*** Provided information
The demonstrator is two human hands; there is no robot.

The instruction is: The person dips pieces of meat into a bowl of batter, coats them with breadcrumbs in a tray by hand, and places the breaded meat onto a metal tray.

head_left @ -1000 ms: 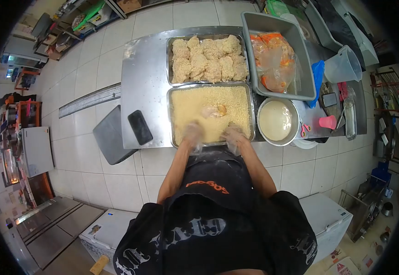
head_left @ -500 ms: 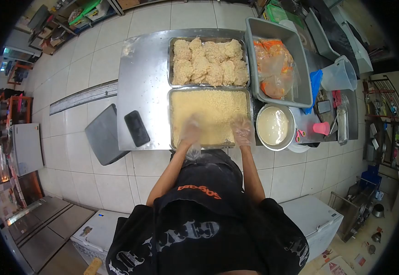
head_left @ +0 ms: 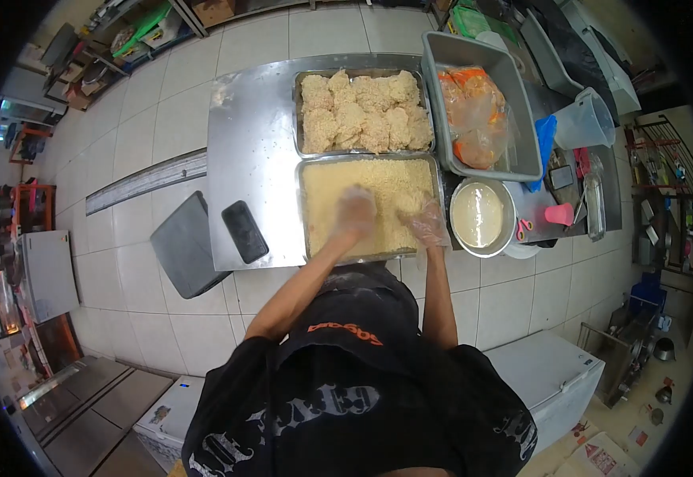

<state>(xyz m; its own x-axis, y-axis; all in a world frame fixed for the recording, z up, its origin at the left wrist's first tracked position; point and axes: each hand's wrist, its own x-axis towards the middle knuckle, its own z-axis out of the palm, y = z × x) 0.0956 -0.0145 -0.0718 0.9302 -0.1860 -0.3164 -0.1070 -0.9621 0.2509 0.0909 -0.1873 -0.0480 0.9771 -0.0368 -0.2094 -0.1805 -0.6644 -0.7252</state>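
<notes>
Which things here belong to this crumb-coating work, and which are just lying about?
Seemingly part of the job:
- loose crumbs
- coated pieces
- pale liquid
- filled plastic bags

Probably just lying about:
- black phone
- pink-handled scissors
- pink cup

A black phone [head_left: 244,230] is lying on the steel table [head_left: 255,135], near its left edge. A dark grey panel [head_left: 187,246] is showing below that edge, and a long metal strip [head_left: 147,183] is running across the tiled floor [head_left: 195,338]. Toward the table's right end, pink-handled scissors [head_left: 524,229] are lying near a pink cup [head_left: 559,215]. A blue bag [head_left: 546,143] is sitting just beside a clear bucket [head_left: 586,121]. A white chest [head_left: 549,381] is standing at the lower right, another white chest [head_left: 175,409] is standing at the lower left, and a shelf [head_left: 190,17] is holding goods at the upper left.
</notes>
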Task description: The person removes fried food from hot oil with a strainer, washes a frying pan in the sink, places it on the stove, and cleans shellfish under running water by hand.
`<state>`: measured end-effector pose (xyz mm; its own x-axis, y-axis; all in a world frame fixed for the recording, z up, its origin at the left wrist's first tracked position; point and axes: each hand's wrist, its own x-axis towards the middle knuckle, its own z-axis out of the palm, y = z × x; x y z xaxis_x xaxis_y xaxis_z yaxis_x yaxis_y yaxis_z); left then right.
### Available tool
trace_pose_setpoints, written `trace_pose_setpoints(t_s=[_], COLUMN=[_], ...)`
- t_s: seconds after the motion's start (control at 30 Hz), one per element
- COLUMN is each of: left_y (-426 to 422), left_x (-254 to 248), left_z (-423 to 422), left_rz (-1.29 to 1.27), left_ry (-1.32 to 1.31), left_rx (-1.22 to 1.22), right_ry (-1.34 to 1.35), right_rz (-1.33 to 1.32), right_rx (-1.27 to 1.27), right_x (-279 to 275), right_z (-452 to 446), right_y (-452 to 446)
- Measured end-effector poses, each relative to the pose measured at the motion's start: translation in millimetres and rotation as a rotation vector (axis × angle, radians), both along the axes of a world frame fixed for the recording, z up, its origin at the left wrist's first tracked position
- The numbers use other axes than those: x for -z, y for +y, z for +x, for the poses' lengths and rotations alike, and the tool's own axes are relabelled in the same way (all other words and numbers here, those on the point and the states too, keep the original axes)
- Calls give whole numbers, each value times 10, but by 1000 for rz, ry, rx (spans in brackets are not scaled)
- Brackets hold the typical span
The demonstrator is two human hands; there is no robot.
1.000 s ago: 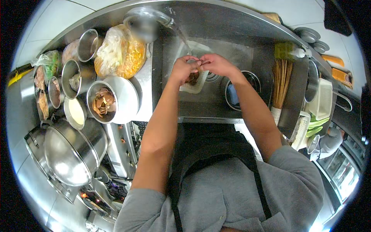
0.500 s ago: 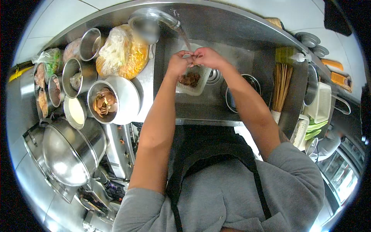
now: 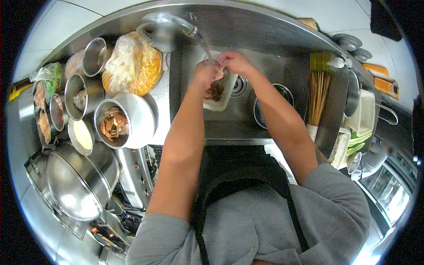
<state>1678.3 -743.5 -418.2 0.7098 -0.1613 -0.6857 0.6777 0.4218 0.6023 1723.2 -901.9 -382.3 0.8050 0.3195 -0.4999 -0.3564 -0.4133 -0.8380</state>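
Both my hands are together in the sink [image 3: 274,66], over a white plastic tub [image 3: 228,95] holding wet brown pieces [image 3: 214,91] whose kind I cannot make out. My left hand [image 3: 207,73] is closed, its fingers curled under the water stream [image 3: 204,46] from the tap [image 3: 189,30]. My right hand [image 3: 238,63] meets it from the right, with fingertips pinched near the left fingers. Something small and pale shows between the fingertips, too small to name. Part of the tub and its contents is hidden behind my left hand and forearm.
A round pot [image 3: 257,108] stands in the sink beneath my right forearm. Wooden sticks [image 3: 318,97] stand at the sink's right. Left are a bagged orange food [image 3: 150,73], a metal bowl [image 3: 98,121] of brown shell-like pieces and several metal containers. A person [image 3: 375,161] is far right.
My left hand has dropped slightly and turned, and its fingers are now more curled. My right hand has risen a little beside it. The whole view has shifted slightly.
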Motion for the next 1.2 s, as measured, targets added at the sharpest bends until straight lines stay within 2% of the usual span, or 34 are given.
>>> trace_pose_setpoints(t_s=[0.03,0.13,0.2,0.23,0.27,0.33,0.37,0.4,0.53,0.6,0.67,0.7,0.8,0.83,0.93,0.97,1.07,1.17,1.2], left_y=[-4,-8,-4,21,60,41,-44,-101,-69,-14,79,112,156,177,114,102,68,93,74], left_x=[45,-73,-257,-49,201,85,-444,-759,-761,-781,-885,-930,-778,-731,-674,-666,-693,-394,-419], left_z=[61,234,331,377,434,472,465,465,486,504,422,374,127,73,49,47,73,148,164], left_rz=[-4,51,169,347,522,433,175,-79,-191,-230,3,119,299,304,-80,-149,-442,-517,-505], left_ry=[27,42,-32,-351,-669,-698,-400,-96,-106,-139,-126,-121,-86,-73,-13,-35,-28,-60,-80], left_rx=[-34,-88,-67,31,134,98,-39,-170,-178,-233,-253,-261,-521,-452,-619,-594,-642,-622,-581], right_ry=[43,77,-176,-304,-259,-175,-181,-186,-182,-210,-244,-268,-454,-538,-641,-783,-773,-803,-788], right_rz=[50,-248,-478,-589,-614,-670,-655,-640,-534,-285,-152,-148,-239,-286,-295,-405,-449,-466,-402], right_rx=[90,124,63,29,54,107,169,231,319,165,93,100,20,-25,-194,-282,-366,-517,-403], right_x=[-30,28,345,394,426,357,379,436,181,620,614,262,-722,-863,-853,-849,-978,-921,-975], right_z=[-14,-37,-246,-334,-429,-627,-675,-730,-546,-250,-157,-84,-50,-59,-27,-36,-35,-37,-73], right_y=[-15,-126,-107,-72,-80,-101,-90,-46,151,110,176,293,610,699,848,837,780,664,615])
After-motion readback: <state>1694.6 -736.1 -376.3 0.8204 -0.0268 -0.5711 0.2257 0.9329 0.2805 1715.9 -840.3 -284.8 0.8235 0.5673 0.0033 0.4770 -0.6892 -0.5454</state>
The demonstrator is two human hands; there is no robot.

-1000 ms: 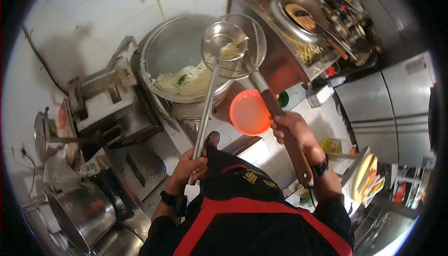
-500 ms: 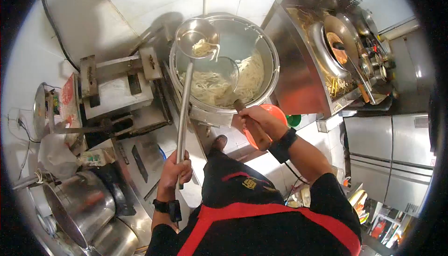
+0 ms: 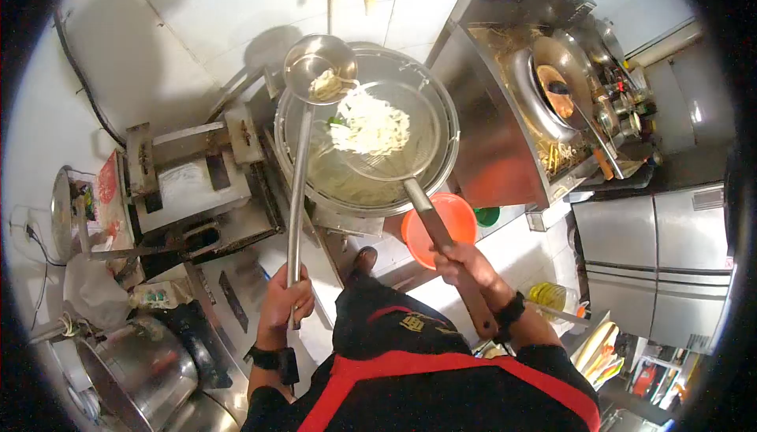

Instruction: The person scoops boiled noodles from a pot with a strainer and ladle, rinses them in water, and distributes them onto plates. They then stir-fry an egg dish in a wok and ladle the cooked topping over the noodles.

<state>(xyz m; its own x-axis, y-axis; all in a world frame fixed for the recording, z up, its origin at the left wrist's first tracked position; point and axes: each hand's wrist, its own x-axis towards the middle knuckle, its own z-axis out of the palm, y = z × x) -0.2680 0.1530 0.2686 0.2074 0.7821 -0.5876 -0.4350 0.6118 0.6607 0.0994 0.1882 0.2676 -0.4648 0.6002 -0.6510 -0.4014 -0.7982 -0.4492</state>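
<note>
My left hand (image 3: 287,299) is closed round the long metal handle of a ladle (image 3: 300,180). The ladle's bowl, with a few pale noodles in it, hangs over the left rim of a large round pot (image 3: 285,165). In my right hand (image 3: 467,265) is the wooden handle of a wire strainer (image 3: 420,126). The strainer's mesh is above the pot and carries a heap of white noodles (image 3: 371,123) with a bit of green at the left. Cloudy liquid shows in the pot below the mesh. The ladle bowl overlaps the strainer's left edge in view.
An orange bucket (image 3: 467,215) stands below the pot, beside a green container (image 3: 487,217). To the right is a stove with a wok (image 3: 569,61) holding another ladle. A press-like metal frame (image 3: 197,188) is at left, near a big steel pot (image 3: 154,369).
The strainer has come up out of the pot's liquid with noodles heaped on it. My right hand has moved back towards my body. The ladle stays over the pot's left side.
</note>
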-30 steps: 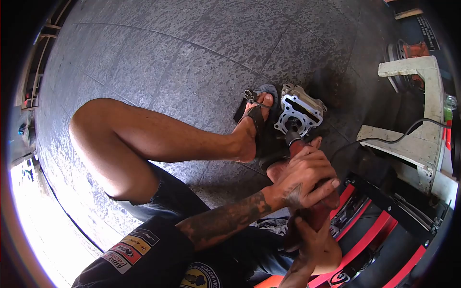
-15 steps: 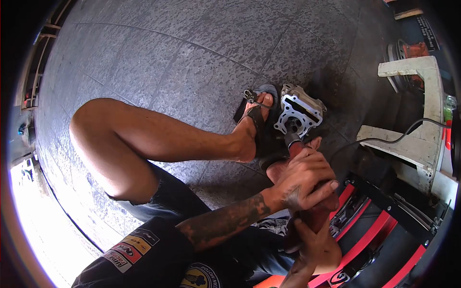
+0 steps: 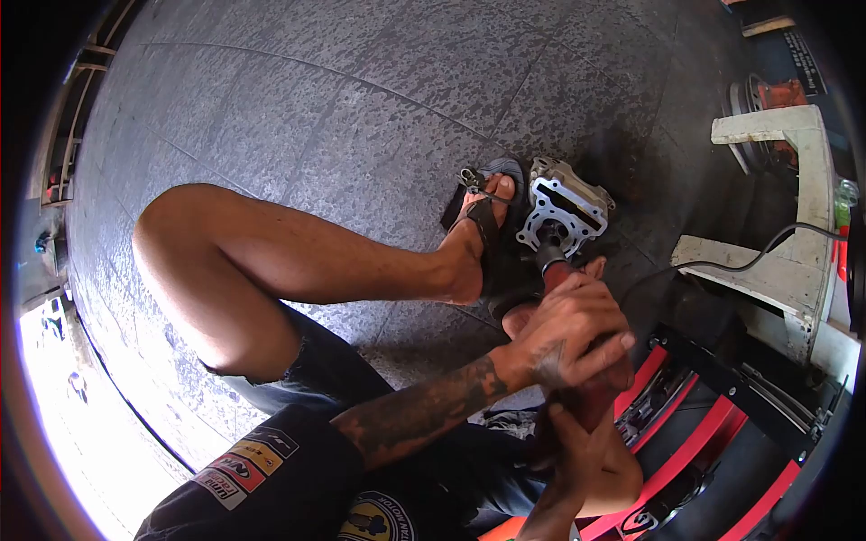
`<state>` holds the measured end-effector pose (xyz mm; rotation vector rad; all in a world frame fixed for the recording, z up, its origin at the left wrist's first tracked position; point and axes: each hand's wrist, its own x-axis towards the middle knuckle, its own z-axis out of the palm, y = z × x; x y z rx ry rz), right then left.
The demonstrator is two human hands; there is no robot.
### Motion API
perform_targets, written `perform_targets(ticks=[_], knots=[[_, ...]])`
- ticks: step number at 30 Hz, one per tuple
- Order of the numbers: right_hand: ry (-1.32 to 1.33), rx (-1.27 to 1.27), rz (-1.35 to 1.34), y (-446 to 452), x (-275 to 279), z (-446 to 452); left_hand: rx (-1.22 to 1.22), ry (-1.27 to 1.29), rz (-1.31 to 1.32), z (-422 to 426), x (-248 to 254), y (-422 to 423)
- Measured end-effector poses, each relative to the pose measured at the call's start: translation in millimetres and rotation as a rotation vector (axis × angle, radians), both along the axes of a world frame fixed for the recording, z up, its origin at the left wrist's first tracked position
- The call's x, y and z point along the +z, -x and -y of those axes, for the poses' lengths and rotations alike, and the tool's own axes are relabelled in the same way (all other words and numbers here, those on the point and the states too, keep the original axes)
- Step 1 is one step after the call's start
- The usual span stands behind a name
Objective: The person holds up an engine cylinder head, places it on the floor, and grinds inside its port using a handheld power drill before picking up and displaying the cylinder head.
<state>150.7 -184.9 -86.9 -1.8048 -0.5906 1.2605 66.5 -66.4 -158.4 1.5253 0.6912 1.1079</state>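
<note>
A metal engine cylinder head [image 3: 566, 207] sits on the floor between my feet, its flat gasket face turned toward me. A red rotary power tool, which looks like a die grinder [image 3: 557, 272], points its grey nose into the round chamber of that face. My left hand [image 3: 577, 329] is wrapped over the front of the red body, thumb toward me. Lower down, my right hand [image 3: 582, 442] grips the rear of the tool, partly hidden in shadow. The very tip of the tool cannot be made out inside the chamber.
My sandaled foot [image 3: 487, 207] is just left of the cylinder head; my other foot [image 3: 595, 267] is at its near side. A white wooden stool [image 3: 798, 243] stands at right, a black cable [image 3: 767, 242] crossing it. A red and black rack [image 3: 695, 451] is at lower right.
The tool and both hands have barely moved; the grip is the same. The cylinder head appears shifted very slightly to the right in view, along with my foot.
</note>
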Motion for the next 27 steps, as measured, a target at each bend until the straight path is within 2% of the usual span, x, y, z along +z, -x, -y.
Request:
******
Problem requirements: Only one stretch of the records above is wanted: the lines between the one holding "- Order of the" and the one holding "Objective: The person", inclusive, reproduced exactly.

The completed task:
- Order of the numbers: right_hand: ry (-1.32 to 1.33), rx (-1.27 to 1.27), rz (-1.35 to 1.34), y (-446 to 452), x (-275 to 279), z (-446 to 452); left_hand: rx (-1.22 to 1.22), ry (-1.27 to 1.29), rz (-1.31 to 1.32), z (-422 to 426), x (-248 to 254), y (-422 to 423)
- Measured end-effector poses, each relative to the pose measured at the call's start: translation in millimetres and rotation as a rotation vector (axis × angle, radians), both along the axes of a world frame fixed for the recording, z up, its origin at the left wrist's first tracked position
- The call's x, y and z point along the +z, -x and -y of those axes, for the poses' lengths and rotations alike, and the tool's own axes are relabelled in the same way (all other words and numbers here, those on the point and the states too, keep the original axes)
- Step 1 is one step after the call's start
- The usual span stands behind a name
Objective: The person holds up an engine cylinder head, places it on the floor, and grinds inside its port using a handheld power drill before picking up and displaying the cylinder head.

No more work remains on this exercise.